| Why prison art?
The value of the Koestler Trust’s work is underlined by testimonies from many quarters. Here are just some:
Roger Graef, film-maker and author, writes:
'The case for art in prisons is not theoretical: it is practical and pragmatic. The arts are not an alternative or an optional extra to education: they offer a far more effective way of reaching the same goals. In place of passive formal classes, the arts provide the first form of learning. Direct experience, lived by the participants who are on the journey to knowledge in ways much more likely to be retained when they leave than the more conventional teacher-pupil relationship. Through art, such learning passes not only through the brain but through the heart.
New efforts to address offending behaviour more directly may prove successful, and educational programme hopefully will lead to better prospects for employment. But the emotional interior landscape of each prisoner – their confidence and sense of themselves as individuals – is not addressed by such work. Art speaks to all of these. It is an absolute essential for people to live peacefully in the world that they be able to express themselves without violence.’
Maggi Hambling, artist, writes:
‘Any artist anywhere, in the South of France or in Wormwood Scrubs, is trying to respond to the motif in front of him or the dream inside him, as honestly and sensitively as he can. And then we can enjoy, loathe or be indifferent to the product… I have always felt very lucky indeeed that I can try to deal with love, hate, fury, despair or passion with a bit of charcoal or a brush-load of paint in my hand. You can paint a murder rather than live with the problem of committing one.
And artists in their work don’t borrow, they steal. And a painting often suffers a lot of abuse on the way to resolution. So artists and criminals have a lot in common. Henry Moore described his work as therapeutic and so do I. Art is free to go wherever the spirit takes us. And that is what we artists, inside or out, appreciate.’

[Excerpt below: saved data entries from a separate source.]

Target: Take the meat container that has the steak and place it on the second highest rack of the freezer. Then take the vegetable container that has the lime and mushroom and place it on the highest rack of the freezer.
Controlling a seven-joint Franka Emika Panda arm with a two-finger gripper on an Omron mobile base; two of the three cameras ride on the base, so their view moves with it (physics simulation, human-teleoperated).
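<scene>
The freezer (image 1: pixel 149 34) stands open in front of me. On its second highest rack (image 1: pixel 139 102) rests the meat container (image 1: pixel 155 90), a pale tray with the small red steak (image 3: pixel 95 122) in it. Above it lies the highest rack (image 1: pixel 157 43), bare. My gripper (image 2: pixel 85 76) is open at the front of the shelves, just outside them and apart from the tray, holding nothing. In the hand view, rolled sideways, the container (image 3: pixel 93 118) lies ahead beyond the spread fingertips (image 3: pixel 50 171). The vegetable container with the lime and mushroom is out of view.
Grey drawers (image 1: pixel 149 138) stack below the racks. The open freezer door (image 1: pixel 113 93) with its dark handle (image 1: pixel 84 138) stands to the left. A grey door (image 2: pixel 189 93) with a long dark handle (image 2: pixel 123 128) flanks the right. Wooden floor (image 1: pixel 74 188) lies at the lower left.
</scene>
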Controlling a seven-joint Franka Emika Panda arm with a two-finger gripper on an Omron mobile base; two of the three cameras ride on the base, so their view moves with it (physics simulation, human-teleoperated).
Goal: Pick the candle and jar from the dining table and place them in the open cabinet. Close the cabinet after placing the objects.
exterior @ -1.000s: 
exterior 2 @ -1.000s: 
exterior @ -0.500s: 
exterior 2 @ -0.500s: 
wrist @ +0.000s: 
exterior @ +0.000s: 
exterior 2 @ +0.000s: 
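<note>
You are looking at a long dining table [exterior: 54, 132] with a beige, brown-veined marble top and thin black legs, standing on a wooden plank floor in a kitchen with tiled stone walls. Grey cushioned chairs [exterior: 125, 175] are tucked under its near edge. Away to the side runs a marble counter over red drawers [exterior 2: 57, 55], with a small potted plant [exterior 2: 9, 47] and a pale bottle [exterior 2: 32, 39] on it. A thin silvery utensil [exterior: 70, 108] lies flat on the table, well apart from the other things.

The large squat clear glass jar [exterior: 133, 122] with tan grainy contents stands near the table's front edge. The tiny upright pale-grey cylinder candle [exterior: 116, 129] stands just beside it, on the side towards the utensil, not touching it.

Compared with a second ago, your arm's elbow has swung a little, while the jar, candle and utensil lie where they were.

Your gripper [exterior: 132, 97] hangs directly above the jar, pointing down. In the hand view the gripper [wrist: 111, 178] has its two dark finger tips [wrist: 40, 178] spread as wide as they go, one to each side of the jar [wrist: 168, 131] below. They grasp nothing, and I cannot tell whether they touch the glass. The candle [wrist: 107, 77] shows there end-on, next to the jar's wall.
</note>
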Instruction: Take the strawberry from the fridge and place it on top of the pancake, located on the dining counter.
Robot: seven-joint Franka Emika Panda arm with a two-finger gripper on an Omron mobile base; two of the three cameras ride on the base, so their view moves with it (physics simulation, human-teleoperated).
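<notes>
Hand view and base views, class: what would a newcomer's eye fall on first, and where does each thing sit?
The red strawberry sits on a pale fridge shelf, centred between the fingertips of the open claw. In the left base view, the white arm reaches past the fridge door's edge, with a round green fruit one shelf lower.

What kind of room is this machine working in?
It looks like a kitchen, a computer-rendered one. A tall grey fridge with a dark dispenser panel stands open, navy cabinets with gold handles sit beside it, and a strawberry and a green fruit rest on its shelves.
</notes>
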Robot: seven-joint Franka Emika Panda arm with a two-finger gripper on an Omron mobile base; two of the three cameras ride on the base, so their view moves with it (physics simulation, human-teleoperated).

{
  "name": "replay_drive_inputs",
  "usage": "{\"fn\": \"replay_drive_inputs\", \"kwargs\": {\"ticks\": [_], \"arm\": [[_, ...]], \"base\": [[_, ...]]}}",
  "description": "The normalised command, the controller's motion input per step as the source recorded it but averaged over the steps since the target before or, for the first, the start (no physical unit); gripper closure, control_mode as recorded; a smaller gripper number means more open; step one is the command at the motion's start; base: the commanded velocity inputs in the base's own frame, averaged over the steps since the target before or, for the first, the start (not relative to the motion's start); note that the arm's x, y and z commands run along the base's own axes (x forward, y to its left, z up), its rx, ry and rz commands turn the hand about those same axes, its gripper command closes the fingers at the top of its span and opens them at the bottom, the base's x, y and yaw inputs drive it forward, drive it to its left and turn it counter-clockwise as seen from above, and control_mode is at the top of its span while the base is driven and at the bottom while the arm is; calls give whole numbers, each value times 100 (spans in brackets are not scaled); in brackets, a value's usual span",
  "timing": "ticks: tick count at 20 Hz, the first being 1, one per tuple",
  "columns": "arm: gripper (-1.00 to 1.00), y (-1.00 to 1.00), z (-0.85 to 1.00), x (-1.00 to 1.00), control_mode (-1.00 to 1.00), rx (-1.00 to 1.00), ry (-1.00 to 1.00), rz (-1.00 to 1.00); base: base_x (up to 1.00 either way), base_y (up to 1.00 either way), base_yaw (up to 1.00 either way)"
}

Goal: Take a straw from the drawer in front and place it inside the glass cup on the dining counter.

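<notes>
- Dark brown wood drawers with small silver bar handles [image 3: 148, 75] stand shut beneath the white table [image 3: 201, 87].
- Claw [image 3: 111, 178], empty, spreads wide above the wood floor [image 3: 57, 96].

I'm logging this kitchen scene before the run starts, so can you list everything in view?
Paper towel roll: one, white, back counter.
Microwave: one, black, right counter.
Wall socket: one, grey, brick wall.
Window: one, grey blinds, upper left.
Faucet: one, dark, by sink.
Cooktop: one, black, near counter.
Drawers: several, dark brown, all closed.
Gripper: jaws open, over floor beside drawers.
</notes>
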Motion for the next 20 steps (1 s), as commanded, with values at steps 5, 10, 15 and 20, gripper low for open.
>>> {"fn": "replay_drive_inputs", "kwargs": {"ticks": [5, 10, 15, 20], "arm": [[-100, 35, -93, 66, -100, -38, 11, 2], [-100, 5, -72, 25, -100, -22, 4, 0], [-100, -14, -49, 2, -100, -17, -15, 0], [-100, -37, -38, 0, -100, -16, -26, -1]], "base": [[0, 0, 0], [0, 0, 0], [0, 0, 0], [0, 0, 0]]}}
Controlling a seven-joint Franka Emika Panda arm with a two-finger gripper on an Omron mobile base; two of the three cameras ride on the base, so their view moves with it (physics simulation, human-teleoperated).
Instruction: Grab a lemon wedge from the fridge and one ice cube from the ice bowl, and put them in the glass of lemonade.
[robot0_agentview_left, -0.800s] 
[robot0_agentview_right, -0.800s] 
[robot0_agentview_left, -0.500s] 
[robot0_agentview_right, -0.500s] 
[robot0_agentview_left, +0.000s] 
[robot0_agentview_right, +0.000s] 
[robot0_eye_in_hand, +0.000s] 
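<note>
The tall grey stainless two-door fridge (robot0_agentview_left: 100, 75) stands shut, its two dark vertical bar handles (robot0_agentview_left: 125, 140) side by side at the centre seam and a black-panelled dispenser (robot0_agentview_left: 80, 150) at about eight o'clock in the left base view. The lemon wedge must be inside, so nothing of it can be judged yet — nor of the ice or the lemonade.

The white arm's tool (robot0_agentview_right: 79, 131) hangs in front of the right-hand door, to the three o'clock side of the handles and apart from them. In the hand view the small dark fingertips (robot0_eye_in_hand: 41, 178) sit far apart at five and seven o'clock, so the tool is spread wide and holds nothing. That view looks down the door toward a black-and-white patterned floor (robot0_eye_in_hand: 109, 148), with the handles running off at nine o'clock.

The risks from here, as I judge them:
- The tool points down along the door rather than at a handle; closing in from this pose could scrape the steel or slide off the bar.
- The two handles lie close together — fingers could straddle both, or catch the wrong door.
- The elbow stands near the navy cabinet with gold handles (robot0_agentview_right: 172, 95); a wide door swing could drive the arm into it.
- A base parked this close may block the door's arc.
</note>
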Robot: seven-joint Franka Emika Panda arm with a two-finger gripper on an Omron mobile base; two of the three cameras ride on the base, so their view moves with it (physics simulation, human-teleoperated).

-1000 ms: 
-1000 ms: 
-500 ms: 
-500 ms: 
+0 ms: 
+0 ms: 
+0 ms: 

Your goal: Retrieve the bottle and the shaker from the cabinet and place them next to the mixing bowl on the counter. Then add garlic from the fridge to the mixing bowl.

An Award-winning entrant writes:
'I have been very lucky over the years at the Koestler Awards. Apart from selling almost all of my work I have also received the full range of awards…
You know it has been great winning awards and selling my work but the event gave me more than that, it provided me with something positive to talk about with my family and another stepping stone to help me through my sentence.
Who knows what will happen with my art when I get out?’
Judges of the 2005 Prose Awards write:
‘In the hundredth anniversary of Arthur Koestler’s birth it is interesting to speculate on what he would have made of the submissions for this year’s awards. As a novelist, a powerful political thinker and a man condemned to death during the Spanish Civil War (with experience of both Spanish and British gaols) he would surely have applauded the passion displayed in fiction and political ideas and the accounts of prison experience – especially those which go beyond their subject-matter to explore inner meanings... This year entries have ranged from learned Biblical exegesis to fairy stories, from crossing a Falklands minefield to experiencing life as an immigrant, from life as a child in the 1940s to the very different lives of kids today … the Award-winners and Specially Commended entries have taught us a lot and given pleasure, humour, concern and food for thought.’
Stephen Shaw, Prisons and Probation Ombudsman writes:
‘Despite the progress made in recent years in prisons in terms of regimes, the quality of accommodation, and the treatment of prisoners, all jails inevitably restrict the human spirit ... Prison life is grey, monotonous, predictable.
The major exception to this rule is to be found in the arts and crafts rooms in prison education, or in the artefacts made by prisoners in their own cells. Art flourishes in prisons to a degree perhaps unknown in any other institution. It inspires thousands of prisoners, most of whom have shown neither inclination nor talent before entering custody. And the greatest driver of art in prisons in recent years has been the Koestler Trust.
I visit a prison on average every ten days, and I know the enthusiasm the Koestler Awards engender. Prisoners, whose only acquaintance with art and creativity has often been unhappy memories from school, discover skills they never knew existed. The impact on their own sense of self-worth (and, I believe, on their behaviour) is incalculable.
What is also so impressive about the Koestler Awards is the range of work it encourages: from painting to poetry, from calligraphy to carpentry. Through its Annual Exhibition, the Koestler Trust plays an important part too in educating the wider public about the talent that resides in prisons and special hospitals.
The Koestler Awards represent an injection of creativity, humanity and empowerment into the closed world of prisons.’